- **TASK GOAL**: The data must be reproduced verbatim; images are to be omitted.

[Dataset records]
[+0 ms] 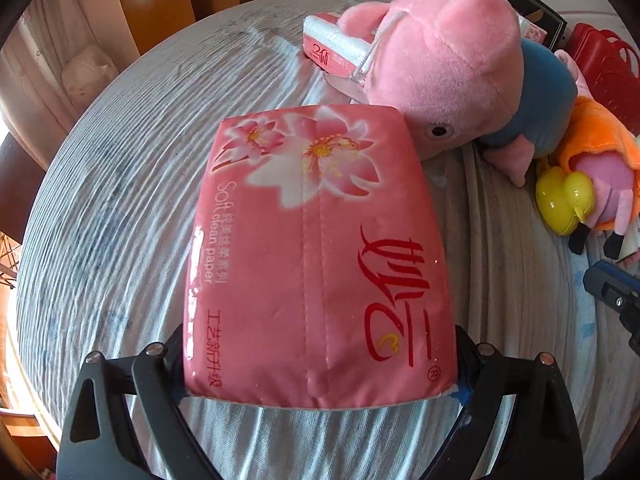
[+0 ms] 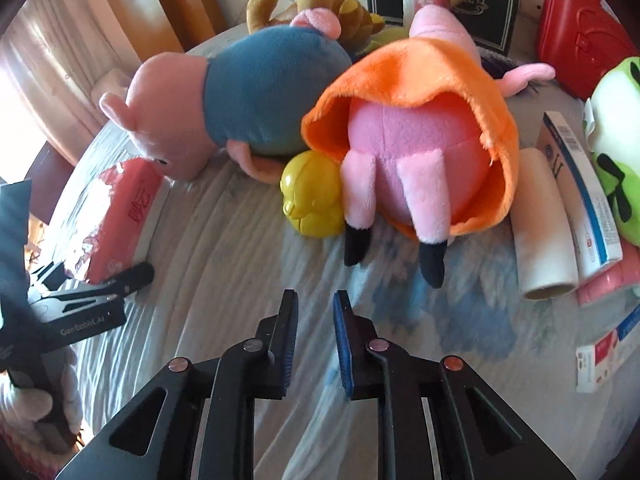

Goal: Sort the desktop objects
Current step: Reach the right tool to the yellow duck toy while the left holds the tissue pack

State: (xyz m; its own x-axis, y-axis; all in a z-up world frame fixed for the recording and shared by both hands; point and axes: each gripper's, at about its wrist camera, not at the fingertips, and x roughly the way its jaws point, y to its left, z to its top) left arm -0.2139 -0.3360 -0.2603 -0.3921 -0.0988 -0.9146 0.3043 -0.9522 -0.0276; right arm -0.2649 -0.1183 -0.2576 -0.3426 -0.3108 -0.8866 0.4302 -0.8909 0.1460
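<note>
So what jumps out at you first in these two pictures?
The big pink tissue pack, clamped between the left claw and filling the left view. Behind it lies a pink pig plush in blue. In the right view, an upturned pig plush in an orange dress sprawls ahead of the empty right claw.

My left gripper's fingertips (image 1: 320,360) are hidden behind the pink tissue pack (image 1: 316,256). The green plush (image 2: 618,152) and red basket (image 1: 608,64) are cut off at frame edges.
</note>
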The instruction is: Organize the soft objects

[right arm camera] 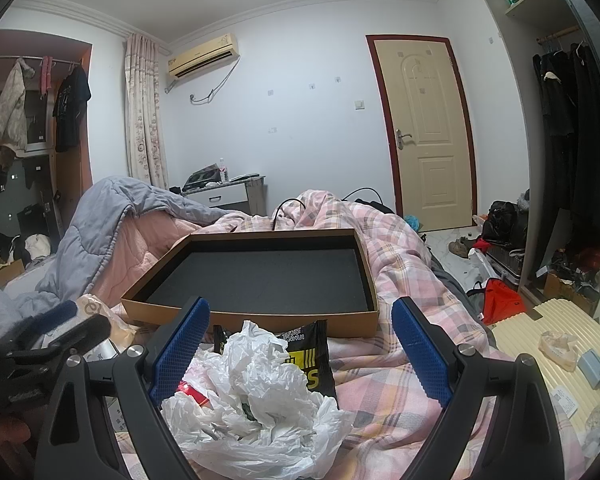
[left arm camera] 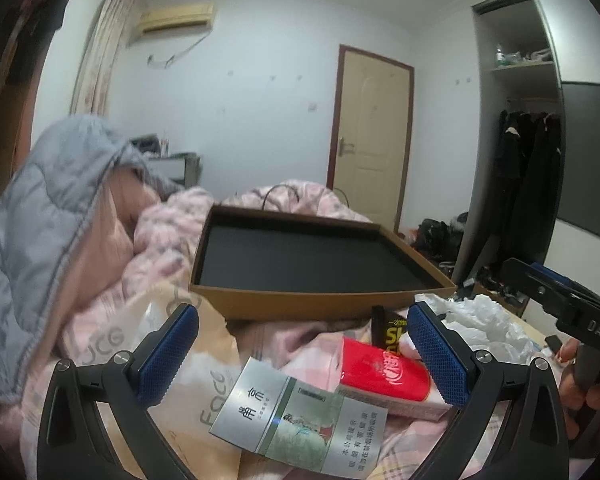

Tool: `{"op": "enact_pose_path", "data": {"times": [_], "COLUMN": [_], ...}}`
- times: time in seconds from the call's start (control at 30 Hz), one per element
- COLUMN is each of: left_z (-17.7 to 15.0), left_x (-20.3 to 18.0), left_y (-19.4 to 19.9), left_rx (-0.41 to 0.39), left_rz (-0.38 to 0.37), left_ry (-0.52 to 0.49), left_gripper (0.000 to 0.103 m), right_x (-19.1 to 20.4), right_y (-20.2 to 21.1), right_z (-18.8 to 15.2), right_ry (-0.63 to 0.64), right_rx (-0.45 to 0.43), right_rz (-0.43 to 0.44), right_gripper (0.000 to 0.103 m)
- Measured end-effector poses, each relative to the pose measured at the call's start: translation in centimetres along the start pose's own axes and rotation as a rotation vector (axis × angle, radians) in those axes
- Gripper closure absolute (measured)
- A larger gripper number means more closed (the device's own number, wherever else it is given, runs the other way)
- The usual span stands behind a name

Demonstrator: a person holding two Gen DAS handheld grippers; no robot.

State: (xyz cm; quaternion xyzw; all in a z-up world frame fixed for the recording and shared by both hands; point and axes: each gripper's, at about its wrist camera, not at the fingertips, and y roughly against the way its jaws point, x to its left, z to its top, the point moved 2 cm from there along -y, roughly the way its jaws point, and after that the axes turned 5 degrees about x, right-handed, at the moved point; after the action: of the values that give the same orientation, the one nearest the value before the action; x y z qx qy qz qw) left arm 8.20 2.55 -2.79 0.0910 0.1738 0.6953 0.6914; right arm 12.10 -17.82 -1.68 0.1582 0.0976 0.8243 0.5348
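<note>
Lying between the right gripper's (right arm camera: 300,350) spread jaws: white plastic bag (right arm camera: 256,396) (left gripper (left arm camera: 302,354) spread too).

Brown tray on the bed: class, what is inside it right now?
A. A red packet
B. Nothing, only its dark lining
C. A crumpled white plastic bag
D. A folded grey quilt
B: the brown tray shows only bare dark lining; the white plastic bag lies in front of it.

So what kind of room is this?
Most likely a bedroom. There's a bed heaped with a pink plaid quilt, an open wardrobe with dark coats hanging on a rail, and an air conditioner on the wall beside a curtain.
</note>
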Motion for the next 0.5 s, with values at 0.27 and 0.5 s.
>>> {"op": "enact_pose_path", "data": {"times": [0.27, 0.5], "left_z": [0.0, 1.7], "left_x": [0.1, 2.7], "left_y": [-0.2, 1.8], "left_rx": [0.017, 0.089], "left_rz": [0.007, -0.047], "left_ry": [0.001, 0.005], "left_gripper": [0.000, 0.000], "right_x": [0.0, 0.0], "right_y": [0.0, 0.0], "right_z": [0.0, 0.0], "right_ry": [0.000, 0.002], "right_rx": [0.000, -0.003], "right_rz": [0.000, -0.001], "right_gripper": [0.011, 0.011]}}
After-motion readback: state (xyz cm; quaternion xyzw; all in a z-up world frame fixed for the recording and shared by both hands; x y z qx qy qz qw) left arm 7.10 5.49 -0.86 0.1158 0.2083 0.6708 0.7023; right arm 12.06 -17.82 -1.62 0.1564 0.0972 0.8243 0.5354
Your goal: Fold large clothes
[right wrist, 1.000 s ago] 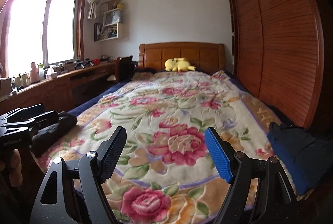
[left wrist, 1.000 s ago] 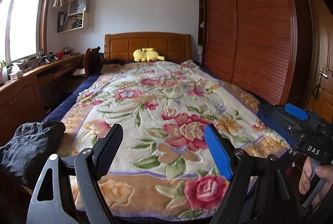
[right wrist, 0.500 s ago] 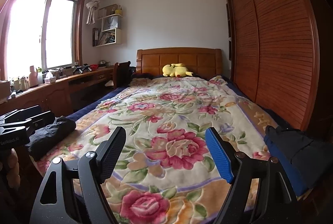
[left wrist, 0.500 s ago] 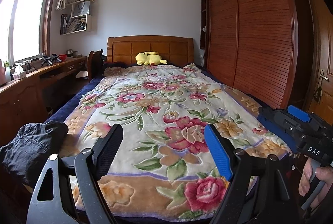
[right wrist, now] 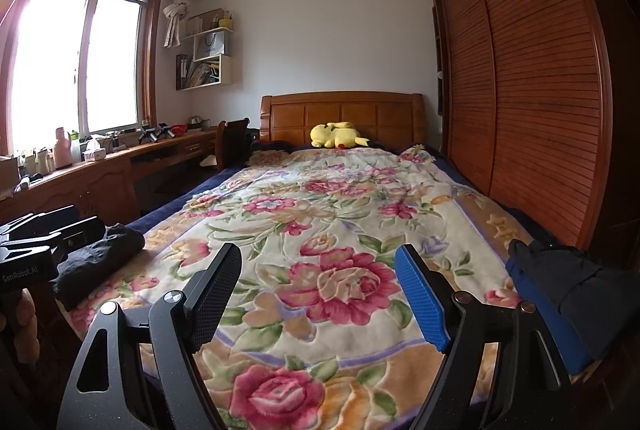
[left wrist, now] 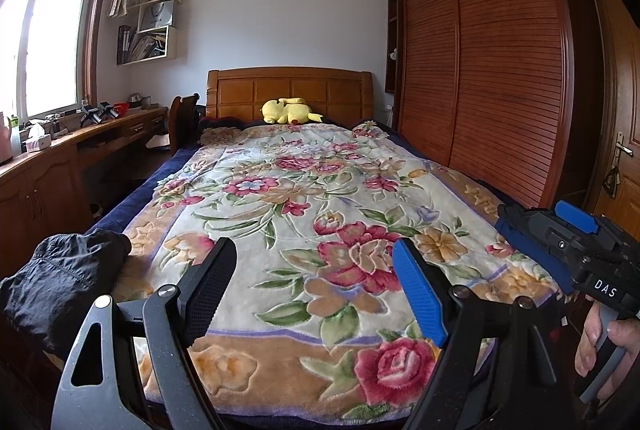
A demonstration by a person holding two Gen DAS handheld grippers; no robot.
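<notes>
Before you lies a bed (left wrist: 168,166) covered by a floral blanket (left wrist: 304,214), with a wooden headboard (left wrist: 292,90) at the far end and a yellow plush (left wrist: 290,111) resting against it. A slatted wardrobe (left wrist: 480,70) runs along the bed's right side; a long desk (right wrist: 120,166) sits under the window (right wrist: 72,62) on the left.

You hold both grippers low over the foot edge of the bed, pointing along its length and tipped slightly down. Your left gripper (left wrist: 312,286) has its jaws wide apart with nothing between them — only blanket shows in the gap. Your right gripper (right wrist: 318,290) is likewise spread and empty. In the left view your right hand (left wrist: 608,346) wraps the handle of the other gripper at the bed's near right corner; in the right view fingers (right wrist: 26,326) of your left hand show at the far left edge.

Two garments wait at the near corners. A black garment (left wrist: 68,282) sits bunched and wrinkled on the near left corner, partly over the edge. A dark garment with blue (right wrist: 560,294) lies heaped on the near right corner, just beside the wardrobe. Neither gripper touches either one.
</notes>
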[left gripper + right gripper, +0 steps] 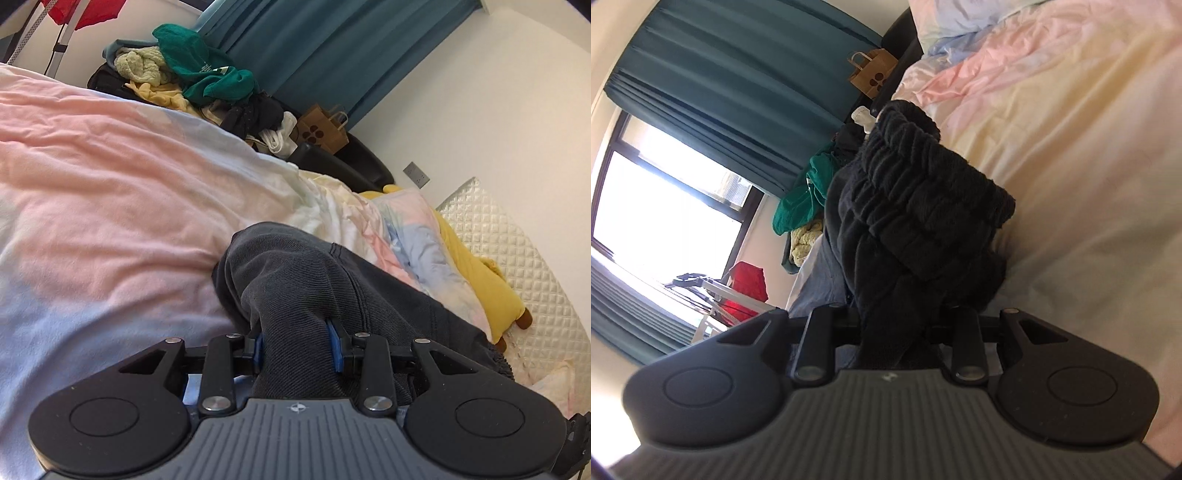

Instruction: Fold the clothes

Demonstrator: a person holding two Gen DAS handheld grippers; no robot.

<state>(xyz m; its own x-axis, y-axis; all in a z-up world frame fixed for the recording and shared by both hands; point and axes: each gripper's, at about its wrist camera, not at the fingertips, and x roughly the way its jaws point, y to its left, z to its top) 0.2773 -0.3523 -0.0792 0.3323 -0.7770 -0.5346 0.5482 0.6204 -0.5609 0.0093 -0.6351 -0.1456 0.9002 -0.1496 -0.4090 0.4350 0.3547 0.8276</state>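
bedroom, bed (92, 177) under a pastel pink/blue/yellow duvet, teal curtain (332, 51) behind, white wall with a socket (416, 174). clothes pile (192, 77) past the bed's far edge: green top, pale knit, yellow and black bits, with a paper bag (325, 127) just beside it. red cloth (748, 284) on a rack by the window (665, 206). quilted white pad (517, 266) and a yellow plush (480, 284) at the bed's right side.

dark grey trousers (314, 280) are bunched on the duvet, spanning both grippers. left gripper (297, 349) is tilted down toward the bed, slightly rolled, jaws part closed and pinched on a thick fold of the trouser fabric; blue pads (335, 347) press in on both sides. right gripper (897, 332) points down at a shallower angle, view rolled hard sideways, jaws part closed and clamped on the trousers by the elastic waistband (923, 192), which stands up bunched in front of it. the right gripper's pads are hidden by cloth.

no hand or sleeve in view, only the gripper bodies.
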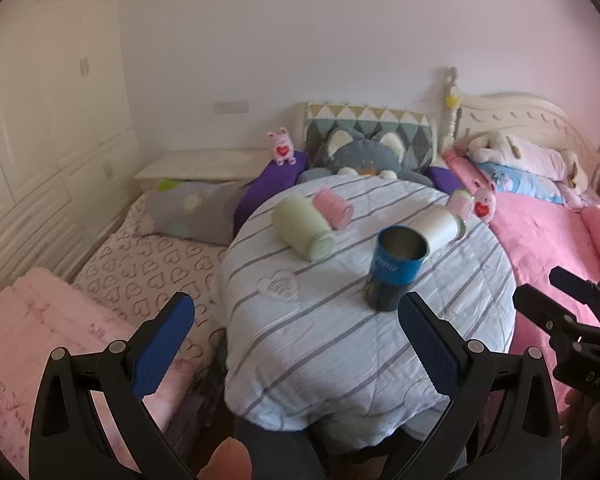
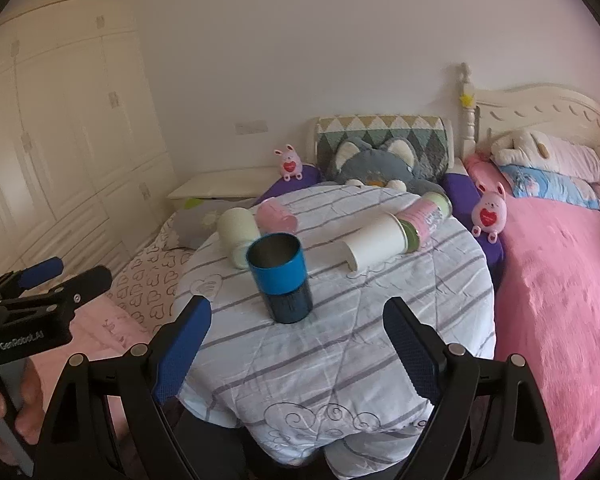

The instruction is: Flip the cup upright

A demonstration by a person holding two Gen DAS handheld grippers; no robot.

- **OUTPUT BELOW**:
[+0 ms] 
[+0 ms] 

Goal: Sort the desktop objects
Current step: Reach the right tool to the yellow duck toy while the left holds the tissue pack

State: (xyz m; its own x-axis, y-axis; all in a z-up world frame fixed for the recording and shared by both hands; point and axes: each gripper's, at about its wrist camera, not at the fingertips, and x roughly the way its jaws point, y to its left, z to its top) left arm -0.2139 -0.3360 -0.2603 -0.3921 -0.0988 -0.9146 0.3043 -0.9522 -0.0276; right arm -0.2649 -0.1183 -0.2576 -0.3426 -0.3108 -0.8866 0.4302 -0.8909 0.1460
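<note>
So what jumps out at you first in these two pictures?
The big pink tissue pack, clamped between the left claw and filling the left view. Behind it lies a pink pig plush in blue. In the right view, an upturned pig plush in an orange dress sprawls ahead of the empty right claw.

My left gripper's fingertips (image 1: 320,360) are hidden behind the pink tissue pack (image 1: 316,256). The green plush (image 2: 618,152) and red basket (image 1: 608,64) are cut off at frame edges.
</note>
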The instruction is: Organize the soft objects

[right arm camera] 
[left arm camera] 

Tool: `{"op": "enact_pose_path", "data": {"times": [_], "COLUMN": [_], ...}}`
- times: time in seconds from the call's start (control at 30 Hz), one per element
- COLUMN is each of: left_z (-17.7 to 15.0), left_x (-20.3 to 18.0), left_y (-19.4 to 19.9), left_rx (-0.41 to 0.39), left_rz (-0.38 to 0.37), left_ry (-0.52 to 0.49), left_gripper (0.000 to 0.103 m), right_x (-19.1 to 20.4), right_y (-20.2 to 21.1), right_z (-18.8 to 15.2), right_ry (-0.63 to 0.64), right_rx (-0.45 to 0.43), right_rz (-0.43 to 0.44), right_gripper (0.000 to 0.103 m)
- Measured end-effector poses, each relative to the pose measured at the call's start: translation in centimetres along the start pose's own axes and rotation as a rotation vector (axis × angle, radians) in those axes
- Gripper closure absolute (measured)
- A larger gripper number means more closed (the device's own number, wherever else it is given, runs the other way)
- The usual span stands behind a name

Demonstrator: a person holding two Gen DAS handheld grippers; no robot.

State: (xyz cm; quaternion xyzw; all in a z-up world frame fixed for the recording and shared by both hands; point and axes: each gripper's, at about its wrist camera, not at the fingertips, and y roughly against the way its jaws point, x to its left, z to its top, the point moved 2 cm from there along -y, roughly the way its jaws point, and after that the axes turned 5 degrees about x, right-handed, at the moved point; after the action: of the values that give the same orientation, the one nearest the value before the action; x y z qx qy qz qw) left arm 8.20 2.55 -2.79 0.0910 0.1738 0.6953 0.6914; right arm 12.10 -17.82 -1.68 0.1582 0.0976 0.8243 0.5348
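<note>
Lying between the right gripper's (right arm camera: 300,350) spread jaws: white plastic bag (right arm camera: 256,396) (left gripper (left arm camera: 302,354) spread too).

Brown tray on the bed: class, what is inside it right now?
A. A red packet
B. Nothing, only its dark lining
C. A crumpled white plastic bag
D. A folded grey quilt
B: the brown tray shows only bare dark lining; the white plastic bag lies in front of it.

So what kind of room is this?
Most likely a bedroom. There's a bed heaped with a pink plaid quilt, an open wardrobe with dark coats hanging on a rail, and an air conditioner on the wall beside a curtain.
</note>
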Motion for the next 0.5 s, with values at 0.27 and 0.5 s.
>>> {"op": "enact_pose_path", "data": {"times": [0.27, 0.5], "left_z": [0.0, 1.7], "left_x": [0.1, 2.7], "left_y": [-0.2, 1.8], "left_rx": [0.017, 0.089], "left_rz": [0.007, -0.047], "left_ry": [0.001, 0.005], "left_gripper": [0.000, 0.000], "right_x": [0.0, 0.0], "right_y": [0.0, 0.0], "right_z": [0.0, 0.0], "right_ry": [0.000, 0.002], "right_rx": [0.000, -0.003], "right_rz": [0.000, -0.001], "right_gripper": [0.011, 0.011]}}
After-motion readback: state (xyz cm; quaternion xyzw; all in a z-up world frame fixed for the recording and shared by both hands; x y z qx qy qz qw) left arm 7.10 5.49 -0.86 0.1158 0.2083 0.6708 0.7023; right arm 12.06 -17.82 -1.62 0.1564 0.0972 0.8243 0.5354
Your goal: Fold large clothes
[right wrist, 1.000 s ago] 
[left wrist, 1.000 s ago] 
[right wrist, 0.500 s ago] 
[left wrist, 0.500 s ago] 
[right wrist, now] 
[left wrist, now] 
A demonstration by a person holding two Gen DAS handheld grippers; no robot.
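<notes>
Before you lies a bed (left wrist: 168,166) covered by a floral blanket (left wrist: 304,214), with a wooden headboard (left wrist: 292,90) at the far end and a yellow plush (left wrist: 290,111) resting against it. A slatted wardrobe (left wrist: 480,70) runs along the bed's right side; a long desk (right wrist: 120,166) sits under the window (right wrist: 72,62) on the left.

You hold both grippers low over the foot edge of the bed, pointing along its length and tipped slightly down. Your left gripper (left wrist: 312,286) has its jaws wide apart with nothing between them — only blanket shows in the gap. Your right gripper (right wrist: 318,290) is likewise spread and empty. In the left view your right hand (left wrist: 608,346) wraps the handle of the other gripper at the bed's near right corner; in the right view fingers (right wrist: 26,326) of your left hand show at the far left edge.

Two garments wait at the near corners. A black garment (left wrist: 68,282) sits bunched and wrinkled on the near left corner, partly over the edge. A dark garment with blue (right wrist: 560,294) lies heaped on the near right corner, just beside the wardrobe. Neither gripper touches either one.
</notes>
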[left gripper + right gripper, +0 steps] 

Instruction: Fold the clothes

Demonstrator: a person holding two Gen DAS handheld grippers; no robot.

<state>(xyz m; its own x-axis, y-axis; all in a z-up world frame fixed for the recording and shared by both hands; point and axes: each gripper's, at about its wrist camera, not at the fingertips, and x roughly the way its jaws point, y to its left, z to its top) 0.2773 -0.3523 -0.0792 0.3323 -0.7770 -0.5346 0.5482 0.6204 -0.5609 0.0093 -0.6351 -0.1456 0.9002 -0.1496 -0.4090 0.4350 0.3547 0.8276</state>
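bedroom, bed (92, 177) under a pastel pink/blue/yellow duvet, teal curtain (332, 51) behind, white wall with a socket (416, 174). clothes pile (192, 77) past the bed's far edge: green top, pale knit, yellow and black bits, with a paper bag (325, 127) just beside it. red cloth (748, 284) on a rack by the window (665, 206). quilted white pad (517, 266) and a yellow plush (480, 284) at the bed's right side.

dark grey trousers (314, 280) are bunched on the duvet, spanning both grippers. left gripper (297, 349) is tilted down toward the bed, slightly rolled, jaws part closed and pinched on a thick fold of the trouser fabric; blue pads (335, 347) press in on both sides. right gripper (897, 332) points down at a shallower angle, view rolled hard sideways, jaws part closed and clamped on the trousers by the elastic waistband (923, 192), which stands up bunched in front of it. the right gripper's pads are hidden by cloth.

no hand or sleeve in view, only the gripper bodies.
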
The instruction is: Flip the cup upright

A demonstration by a person holding two Gen DAS handheld grippers; no robot.

The output is finished.